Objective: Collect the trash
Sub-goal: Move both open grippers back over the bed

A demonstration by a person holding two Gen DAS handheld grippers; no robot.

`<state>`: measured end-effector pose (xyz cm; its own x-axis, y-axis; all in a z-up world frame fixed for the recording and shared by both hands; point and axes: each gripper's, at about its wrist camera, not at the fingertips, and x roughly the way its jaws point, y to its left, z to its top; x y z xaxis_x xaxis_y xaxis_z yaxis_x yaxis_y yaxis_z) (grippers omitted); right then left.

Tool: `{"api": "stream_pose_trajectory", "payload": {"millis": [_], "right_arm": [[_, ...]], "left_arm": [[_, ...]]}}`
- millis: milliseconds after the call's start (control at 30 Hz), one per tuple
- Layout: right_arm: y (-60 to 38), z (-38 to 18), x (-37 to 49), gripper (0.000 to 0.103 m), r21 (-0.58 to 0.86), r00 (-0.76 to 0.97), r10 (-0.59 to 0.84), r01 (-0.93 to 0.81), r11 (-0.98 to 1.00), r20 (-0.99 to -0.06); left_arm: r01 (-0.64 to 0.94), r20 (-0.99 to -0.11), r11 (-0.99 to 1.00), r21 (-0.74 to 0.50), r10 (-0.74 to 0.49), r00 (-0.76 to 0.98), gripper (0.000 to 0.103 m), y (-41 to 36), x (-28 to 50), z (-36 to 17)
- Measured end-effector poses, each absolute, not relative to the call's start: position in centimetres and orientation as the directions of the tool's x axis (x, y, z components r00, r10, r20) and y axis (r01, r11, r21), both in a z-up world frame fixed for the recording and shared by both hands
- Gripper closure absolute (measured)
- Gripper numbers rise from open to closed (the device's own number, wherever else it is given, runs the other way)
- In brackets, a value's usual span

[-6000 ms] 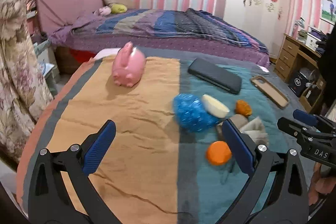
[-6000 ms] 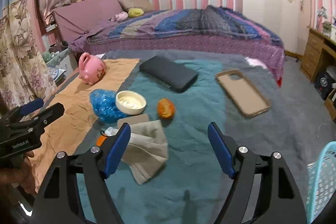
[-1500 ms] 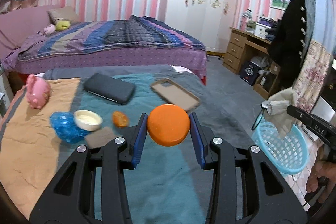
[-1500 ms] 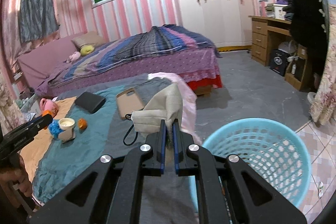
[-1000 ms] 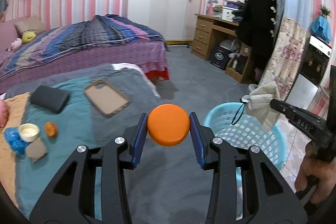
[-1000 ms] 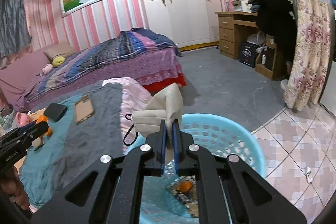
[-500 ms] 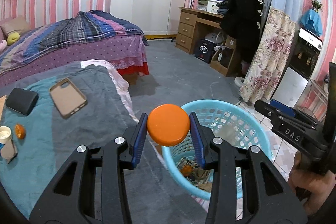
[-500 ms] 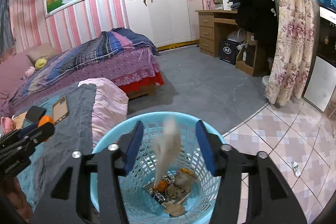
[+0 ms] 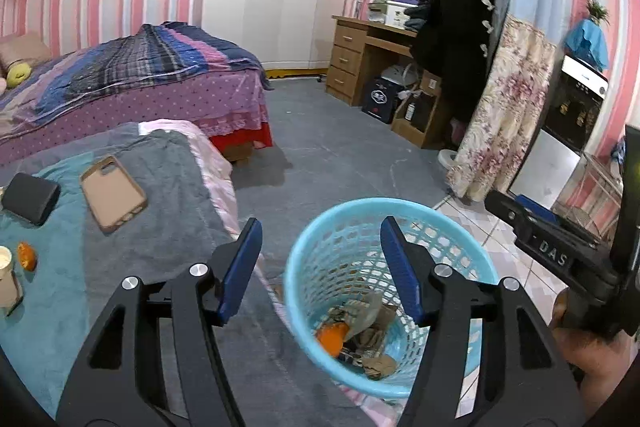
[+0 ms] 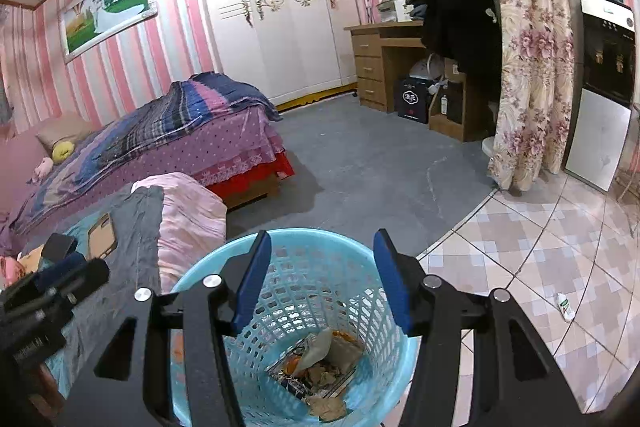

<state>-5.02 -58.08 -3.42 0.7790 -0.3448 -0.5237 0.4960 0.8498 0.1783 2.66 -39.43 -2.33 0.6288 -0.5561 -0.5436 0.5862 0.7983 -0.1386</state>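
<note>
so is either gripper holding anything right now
No. The left gripper and right gripper are both open and empty above the blue basket.

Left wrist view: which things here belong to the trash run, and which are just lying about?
Job: blue basket, orange lid and scraps inside it, orange peel on the blanket, open left tongs.
Lying about: phone case, black pouch, white cup.

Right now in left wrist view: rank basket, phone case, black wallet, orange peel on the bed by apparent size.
1. basket, though nearest, so inflated
2. phone case
3. black wallet
4. orange peel
</note>
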Motion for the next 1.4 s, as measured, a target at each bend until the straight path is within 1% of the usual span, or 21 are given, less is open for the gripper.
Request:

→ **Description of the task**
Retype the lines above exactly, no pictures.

→ **Solution below**
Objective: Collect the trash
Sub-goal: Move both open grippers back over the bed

A demonstration by a person holding two Gen DAS handheld grippers; no robot.

`<state>`: measured end-effector pose (xyz cm; its own x-axis, y-axis; all in a z-up world frame fixed for the recording and shared by both hands; point and axes: each gripper's, at about its wrist camera, not at the fingertips, and x roughly the way its jaws point, y to its left, z to its top; x y z xaxis_x xaxis_y xaxis_z yaxis_x yaxis_y yaxis_z) (grippers omitted); right then left.

Tool: `{"api": "stream_pose_trajectory", "payload": {"millis": [_], "right_arm": [[_, ...]], "left_arm": [[_, ...]]}}`
- millis: milliseconds after the call's start (control at 30 Hz), one per tuple
- Layout: right_arm: y (-60 to 38), z (-38 to 18), x (-37 to 49), gripper (0.000 to 0.103 m), r21 (-0.58 to 0.86), r00 (-0.76 to 0.97), r10 (-0.59 to 0.84), r01 (-0.93 to 0.81), r11 (-0.98 to 1.00), r20 (-0.99 to -0.06); left_arm: r01 (-0.64 to 0.94), r20 (-0.99 to -0.11), r11 (-0.99 to 1.00), r21 (-0.74 to 0.50), r10 (-0.74 to 0.49), r00 (-0.76 to 0.98), gripper (0.000 to 0.103 m), y (-41 to 36), x (-28 to 50), z (-36 to 17)
- Measured end-effector poses, each absolute, not relative to the call's start: position in centimetres and orientation as the directions of the tool's x axis (x, y, z components r00, r10, r20) and y axis (r01, r11, r21), both in a z-up world frame fixed for the recording and shared by both hands
- Gripper closure absolute (measured)
- Gripper numbers rise from open to closed (the device's own number, wherever else it is given, runs the other way)
- In brackets, a value's usual span

[-6000 ms] 
[-6000 ms] 
[-1500 ms] 
[-1500 ms] 
[-1000 ms] 
[-1000 ms] 
[-500 ms] 
[-500 ms] 
[+0 ms] 
[+0 ms] 

<state>-5.02 -58.08 -3.42 0.7790 -0.3448 -0.5237 0.4960 0.8498 0.1783 2.66 -39.43 -2.33 0.6288 -0.5561 -0.5436 0.5862 0.7983 -0.1386</state>
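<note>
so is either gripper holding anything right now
No. The left gripper and right gripper are both open and empty above the blue basket.

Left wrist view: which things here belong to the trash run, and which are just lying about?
Job: blue basket, orange lid and scraps inside it, orange peel on the blanket, open left tongs.
Lying about: phone case, black pouch, white cup.

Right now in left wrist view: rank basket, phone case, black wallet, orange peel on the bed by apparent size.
1. basket, though nearest, so inflated
2. phone case
3. black wallet
4. orange peel
</note>
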Motion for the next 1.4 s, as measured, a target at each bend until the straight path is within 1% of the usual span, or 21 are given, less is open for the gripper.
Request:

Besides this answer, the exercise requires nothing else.